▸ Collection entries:

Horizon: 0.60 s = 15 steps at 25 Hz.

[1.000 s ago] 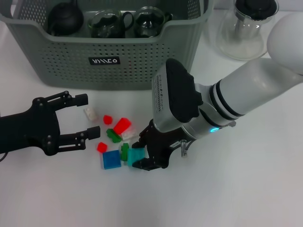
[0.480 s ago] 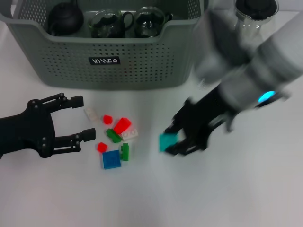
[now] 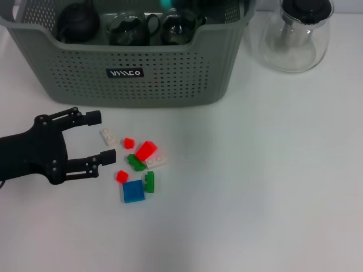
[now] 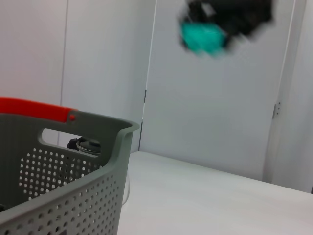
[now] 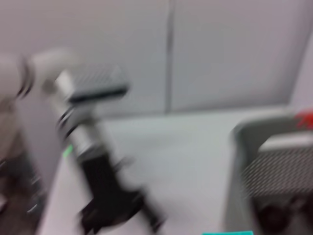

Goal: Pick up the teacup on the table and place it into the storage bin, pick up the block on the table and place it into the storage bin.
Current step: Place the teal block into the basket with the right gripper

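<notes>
- Left gripper (image 3: 95, 137) low over the white table (image 3: 255, 187), fingers spread, nothing between them, just beside the loose blocks (image 3: 139, 164).
- Right gripper (image 4: 230, 17) blurred, high above the storage bin (image 3: 130, 71), pinching a teal block (image 4: 203, 37).
- Dark teapot (image 3: 78, 22) and two glass teacups (image 3: 129, 28) inside the bin.
- Clear glass teapot (image 3: 295, 34) on the table beside the bin.

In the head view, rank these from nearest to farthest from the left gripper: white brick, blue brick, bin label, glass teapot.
Measured from the left gripper:
1. White brick, just beside its fingertips.
2. Blue brick, nearer the robot, toward its right.
3. Bin label, on the storage bin's front wall.
4. Glass teapot, far right corner.
</notes>
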Each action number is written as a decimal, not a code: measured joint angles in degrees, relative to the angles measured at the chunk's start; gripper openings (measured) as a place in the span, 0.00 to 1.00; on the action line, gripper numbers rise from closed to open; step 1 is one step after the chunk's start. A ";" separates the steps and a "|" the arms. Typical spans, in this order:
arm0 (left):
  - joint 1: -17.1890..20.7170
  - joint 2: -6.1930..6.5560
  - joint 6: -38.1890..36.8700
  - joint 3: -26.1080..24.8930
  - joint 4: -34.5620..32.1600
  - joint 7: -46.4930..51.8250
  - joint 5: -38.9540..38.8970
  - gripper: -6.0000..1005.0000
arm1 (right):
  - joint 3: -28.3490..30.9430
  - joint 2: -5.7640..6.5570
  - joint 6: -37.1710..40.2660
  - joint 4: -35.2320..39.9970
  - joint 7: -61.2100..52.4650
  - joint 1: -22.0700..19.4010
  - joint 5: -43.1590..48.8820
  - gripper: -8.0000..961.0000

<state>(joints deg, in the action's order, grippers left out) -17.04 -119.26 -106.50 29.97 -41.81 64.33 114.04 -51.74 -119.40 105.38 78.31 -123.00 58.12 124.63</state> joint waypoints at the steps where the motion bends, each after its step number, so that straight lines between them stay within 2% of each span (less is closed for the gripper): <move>1: -0.18 -0.01 0.07 -0.01 0.07 0.00 0.08 0.84 | 0.29 0.08 -2.84 -1.48 0.16 1.60 1.38 0.45; 4: -0.59 -0.07 0.19 0.01 0.40 0.00 0.16 0.84 | -1.91 -0.17 -12.78 -6.62 0.87 5.81 7.90 0.45; 7: -0.83 -0.18 0.28 0.00 0.43 0.00 0.19 0.84 | -6.95 -0.75 -22.54 -13.79 2.14 9.25 13.75 0.45; 10: -0.89 -0.28 0.34 0.00 0.43 0.00 0.21 0.84 | -11.92 -0.73 -32.75 -22.70 3.75 11.71 14.98 0.45; 15: -1.04 -0.45 1.01 0.00 0.42 0.00 0.22 0.84 | -14.76 -0.81 -43.95 -34.22 7.89 14.61 14.90 0.45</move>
<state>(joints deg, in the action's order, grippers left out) -18.08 -119.71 -105.48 29.97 -41.39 64.33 114.26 -66.50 -120.22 61.43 44.10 -115.11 72.73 139.53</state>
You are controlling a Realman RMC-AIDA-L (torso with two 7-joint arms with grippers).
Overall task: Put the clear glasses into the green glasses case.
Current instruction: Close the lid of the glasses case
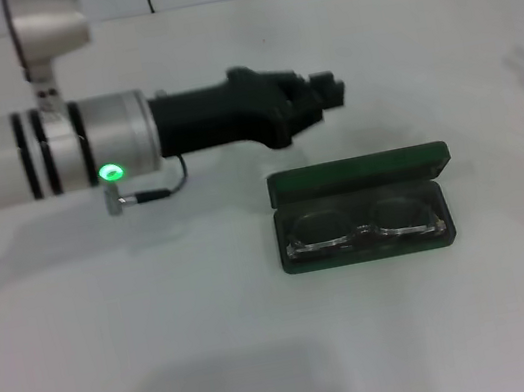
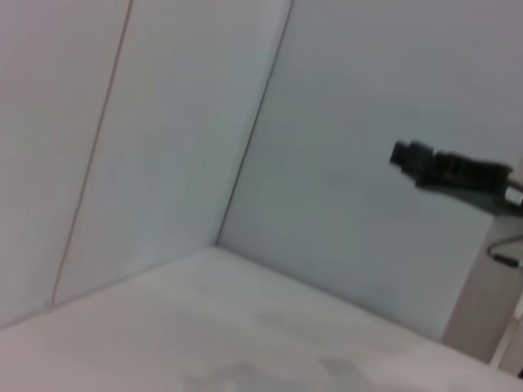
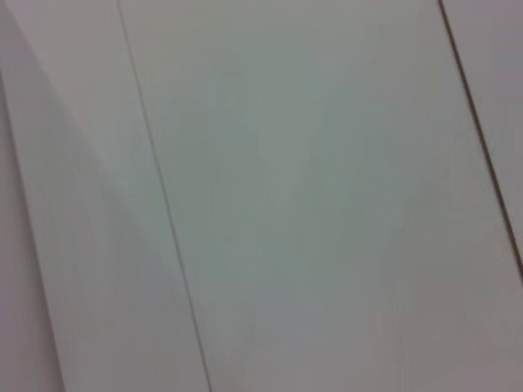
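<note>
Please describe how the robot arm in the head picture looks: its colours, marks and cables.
The left arm is a white cylinder with three black rings and a glowing green light. A thin black cable loops beneath it to a small silver plug. Its pincer is matte black and blocky.

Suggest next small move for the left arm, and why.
Probably bring the left gripper toward the raised lid of the green glasses case to close it: the clear glasses already lie inside the open case, and the gripper hangs just behind it, holding nothing.

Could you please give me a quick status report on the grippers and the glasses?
Left gripper above the table, behind the dark green hinged glasses case, holding nothing. Right gripper not in view. Clear plastic glasses lie inside the open case. Nothing in the way.
</note>
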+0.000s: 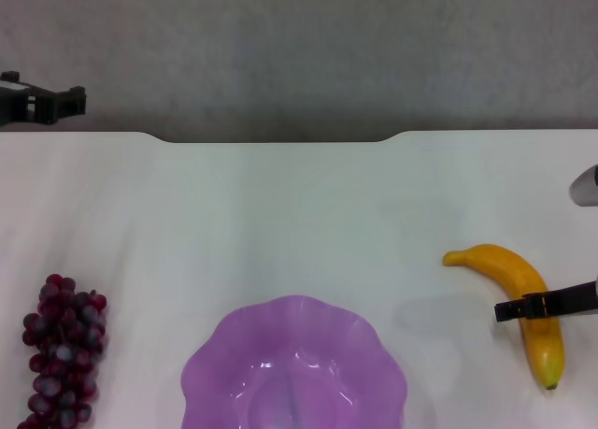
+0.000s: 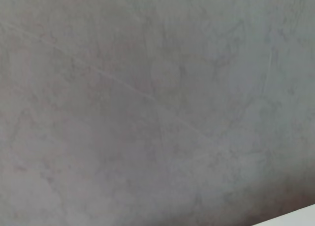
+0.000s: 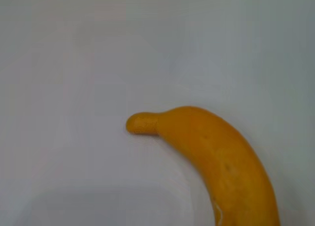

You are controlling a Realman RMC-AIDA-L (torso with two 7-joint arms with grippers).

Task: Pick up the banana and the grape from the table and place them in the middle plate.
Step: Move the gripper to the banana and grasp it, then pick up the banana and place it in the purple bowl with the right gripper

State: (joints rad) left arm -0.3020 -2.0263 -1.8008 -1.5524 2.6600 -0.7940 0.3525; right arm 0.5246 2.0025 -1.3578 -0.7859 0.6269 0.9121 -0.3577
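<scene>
Lying on the table [image 1: 299,205], the yellow-orange banana [image 1: 519,278] curves, dark-tipped.

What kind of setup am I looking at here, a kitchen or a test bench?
Likely a lab test bench: a plain white table against a bare grey wall, with only a banana, grapes and a purple plate laid out.

Wide white counter [image 1: 280,214], plain, with a shallow notch cut in its far edge. At near left, a bunch of dark red-purple grapes [image 1: 64,352]. At near middle, a light purple plate [image 1: 210,368] (glossy, scalloped rim), well apart from the grapes. At right, a yellow-orange banana [image 1: 517,278], stem end pointing left, dark tip toward the near side.
</scene>
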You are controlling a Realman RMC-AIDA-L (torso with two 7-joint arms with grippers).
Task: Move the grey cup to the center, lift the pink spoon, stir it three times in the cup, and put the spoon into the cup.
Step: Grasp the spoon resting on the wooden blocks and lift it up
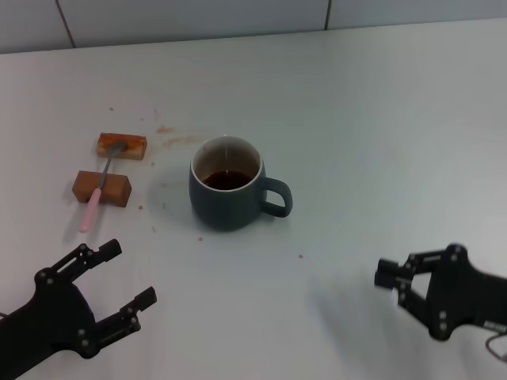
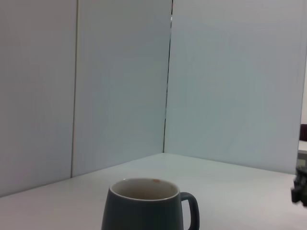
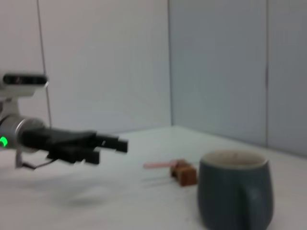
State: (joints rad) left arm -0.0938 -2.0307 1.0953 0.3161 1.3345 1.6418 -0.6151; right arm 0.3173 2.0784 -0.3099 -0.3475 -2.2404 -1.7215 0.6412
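Note:
The grey cup (image 1: 228, 194) stands upright mid-table with dark liquid inside and its handle toward my right side; it also shows in the left wrist view (image 2: 144, 206) and the right wrist view (image 3: 235, 196). The pink spoon (image 1: 93, 202) lies across two wooden blocks to the left of the cup, bowl on the far block; its handle shows in the right wrist view (image 3: 158, 165). My left gripper (image 1: 131, 275) is open and empty, near the front edge, in front of the spoon. My right gripper (image 1: 394, 285) is open and empty, at the front right, apart from the cup.
Two small brown wooden blocks (image 1: 121, 146) (image 1: 101, 188) hold the spoon up off the table. Brown stains (image 1: 170, 136) mark the white table behind the cup. A white tiled wall (image 1: 238, 16) bounds the far edge.

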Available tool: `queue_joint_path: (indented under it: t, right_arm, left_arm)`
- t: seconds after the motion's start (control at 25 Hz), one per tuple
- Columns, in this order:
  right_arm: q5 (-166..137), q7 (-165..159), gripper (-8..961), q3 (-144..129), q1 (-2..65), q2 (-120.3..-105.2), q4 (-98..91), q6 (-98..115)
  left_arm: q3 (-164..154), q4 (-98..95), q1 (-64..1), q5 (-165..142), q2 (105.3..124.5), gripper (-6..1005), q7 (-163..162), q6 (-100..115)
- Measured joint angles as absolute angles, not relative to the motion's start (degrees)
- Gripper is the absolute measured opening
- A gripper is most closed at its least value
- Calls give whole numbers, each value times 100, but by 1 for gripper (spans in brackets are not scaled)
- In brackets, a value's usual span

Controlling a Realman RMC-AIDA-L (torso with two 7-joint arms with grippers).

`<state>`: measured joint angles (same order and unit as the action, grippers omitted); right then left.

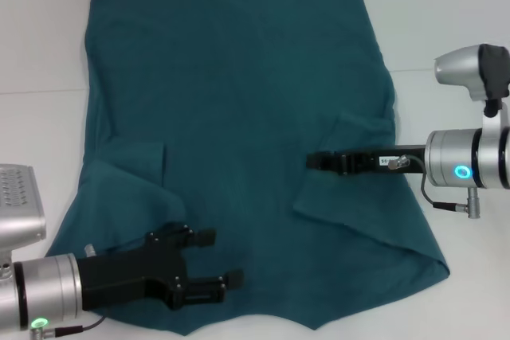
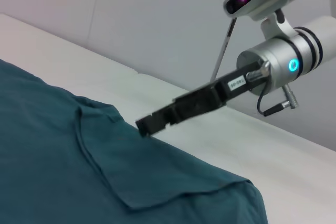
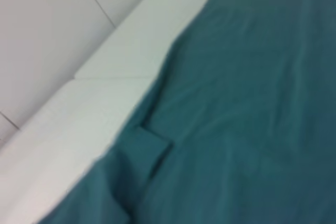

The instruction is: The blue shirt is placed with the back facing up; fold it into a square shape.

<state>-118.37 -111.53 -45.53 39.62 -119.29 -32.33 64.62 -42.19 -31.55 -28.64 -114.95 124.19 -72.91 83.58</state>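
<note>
My left gripper (image 1: 209, 264) hangs nearest, jaws spread wide and holding nothing, over the near-left part of the blue shirt (image 1: 239, 101), which lies plain side up across the white table (image 1: 446, 21). Both sleeves are already folded inward. Farther out, my right gripper (image 1: 317, 162) rests at the right sleeve fold; I cannot tell whether its jaws are parted or pinching cloth. My worry: dragging either arm could pull the folds open or bunch the soft fabric. Nothing else blocks me.
</note>
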Motion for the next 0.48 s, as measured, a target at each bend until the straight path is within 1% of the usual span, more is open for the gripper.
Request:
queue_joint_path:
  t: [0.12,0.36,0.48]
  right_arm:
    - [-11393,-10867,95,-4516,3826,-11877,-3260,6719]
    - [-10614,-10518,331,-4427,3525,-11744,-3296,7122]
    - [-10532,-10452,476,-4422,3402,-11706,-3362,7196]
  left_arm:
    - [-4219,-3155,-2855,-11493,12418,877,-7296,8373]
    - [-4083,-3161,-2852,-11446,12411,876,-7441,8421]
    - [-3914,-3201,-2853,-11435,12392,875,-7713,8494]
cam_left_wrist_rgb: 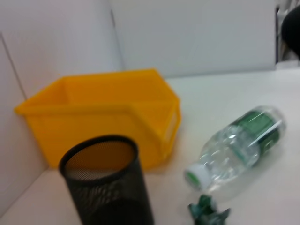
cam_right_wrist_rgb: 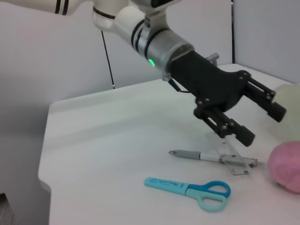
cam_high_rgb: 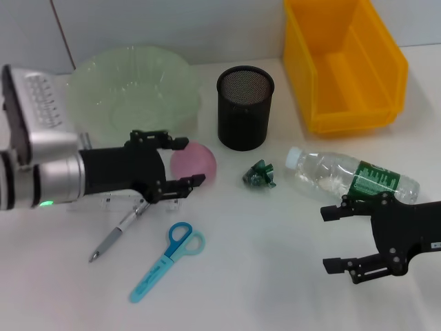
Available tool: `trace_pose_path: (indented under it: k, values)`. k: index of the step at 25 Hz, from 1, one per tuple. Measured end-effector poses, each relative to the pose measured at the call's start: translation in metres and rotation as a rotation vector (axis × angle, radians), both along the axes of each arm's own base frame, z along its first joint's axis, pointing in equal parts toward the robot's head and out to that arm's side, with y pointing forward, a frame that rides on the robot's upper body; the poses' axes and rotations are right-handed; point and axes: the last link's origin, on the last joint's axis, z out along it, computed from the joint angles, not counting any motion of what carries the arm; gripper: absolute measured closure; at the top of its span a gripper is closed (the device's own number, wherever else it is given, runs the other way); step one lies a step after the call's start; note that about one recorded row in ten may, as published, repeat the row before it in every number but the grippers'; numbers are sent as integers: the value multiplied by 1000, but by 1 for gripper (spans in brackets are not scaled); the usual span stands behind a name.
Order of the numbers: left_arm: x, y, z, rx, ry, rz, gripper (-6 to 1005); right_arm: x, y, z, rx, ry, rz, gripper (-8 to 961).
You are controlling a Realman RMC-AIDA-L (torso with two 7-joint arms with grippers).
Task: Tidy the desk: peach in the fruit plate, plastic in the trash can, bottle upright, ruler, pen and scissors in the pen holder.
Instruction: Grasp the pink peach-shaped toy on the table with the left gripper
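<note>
Gaping wide, left tool (cam_high_rgb: 185,163) flanks peach (cam_high_rgb: 196,162); right tool (cam_high_rgb: 333,238) gapes over white desk (cam_high_rgb: 262,276).

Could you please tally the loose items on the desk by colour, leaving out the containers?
Pink: 1, the peach
Green: 1, the crumpled plastic
Blue: 1, the scissors
Grey: 1, the pen
Clear: 2, the lying bottle and the ruler
Total: 6

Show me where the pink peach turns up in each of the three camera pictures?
Head view: the peach sits near the middle, in front of the green fruit plate, just beyond the open left gripper.
Left wrist view: not in it.
Right wrist view: peach at the right edge.
Shared landmark: the blue scissors, in the head and right wrist views.
</note>
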Motion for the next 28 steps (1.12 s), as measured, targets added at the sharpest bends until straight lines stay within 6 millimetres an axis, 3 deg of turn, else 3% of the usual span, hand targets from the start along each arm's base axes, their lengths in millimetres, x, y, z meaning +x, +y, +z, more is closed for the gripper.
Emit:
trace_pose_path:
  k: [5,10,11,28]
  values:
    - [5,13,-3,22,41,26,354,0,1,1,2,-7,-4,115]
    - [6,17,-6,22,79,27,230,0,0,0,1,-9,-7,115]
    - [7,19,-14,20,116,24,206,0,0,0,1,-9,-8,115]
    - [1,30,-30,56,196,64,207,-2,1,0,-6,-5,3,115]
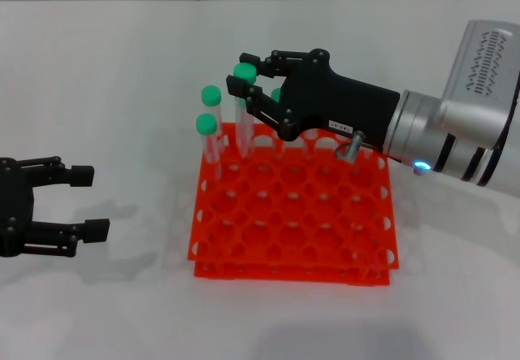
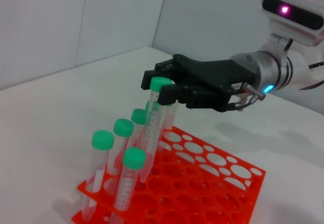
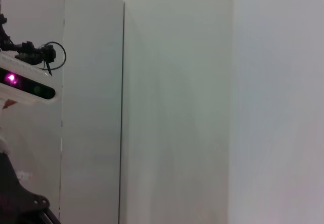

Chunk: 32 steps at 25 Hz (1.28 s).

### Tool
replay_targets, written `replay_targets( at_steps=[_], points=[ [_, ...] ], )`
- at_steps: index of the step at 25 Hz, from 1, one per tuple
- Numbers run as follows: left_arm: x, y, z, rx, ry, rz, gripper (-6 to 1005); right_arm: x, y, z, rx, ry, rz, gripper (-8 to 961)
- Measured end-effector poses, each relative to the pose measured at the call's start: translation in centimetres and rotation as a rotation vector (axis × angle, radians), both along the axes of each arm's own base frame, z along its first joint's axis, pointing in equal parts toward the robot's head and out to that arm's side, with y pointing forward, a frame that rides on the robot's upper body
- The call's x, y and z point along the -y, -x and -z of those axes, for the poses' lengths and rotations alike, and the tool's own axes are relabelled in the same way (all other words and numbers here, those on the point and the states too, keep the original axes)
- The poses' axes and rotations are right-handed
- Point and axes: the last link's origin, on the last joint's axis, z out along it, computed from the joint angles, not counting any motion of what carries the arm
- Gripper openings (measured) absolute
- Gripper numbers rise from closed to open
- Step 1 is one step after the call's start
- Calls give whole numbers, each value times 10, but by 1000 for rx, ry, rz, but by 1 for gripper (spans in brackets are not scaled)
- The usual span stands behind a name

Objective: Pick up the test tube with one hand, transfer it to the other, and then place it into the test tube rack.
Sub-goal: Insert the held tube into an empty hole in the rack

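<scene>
Tube (image 1: 242,104) upright, seated in far-left part of rack (image 1: 292,214), long axis near vertical, cap up. Near side: left gripper (image 1: 88,201) parked left of rack, low over table (image 1: 106,92), fingers apart, empty, well apart from tube. Farther back: right gripper (image 1: 246,80) reaching in from right over rack's back rows, fingers either side of tube just below cap; clamped or slightly parted — cannot tell. Three other tubes (image 1: 210,124) just beside. Likely next: withdraw right gripper upward, along tube axis.
</scene>
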Motion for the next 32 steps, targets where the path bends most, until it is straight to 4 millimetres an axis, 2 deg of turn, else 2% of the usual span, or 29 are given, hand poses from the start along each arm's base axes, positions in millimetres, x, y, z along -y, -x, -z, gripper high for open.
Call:
replay_targets(
  at_steps=[32],
  points=[
    [0, -1, 3, 5, 7, 1, 880, 2, -2, 11, 60, 12, 6, 266]
  ],
)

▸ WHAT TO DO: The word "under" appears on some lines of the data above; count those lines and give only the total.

▸ RESPONSE BOX: 2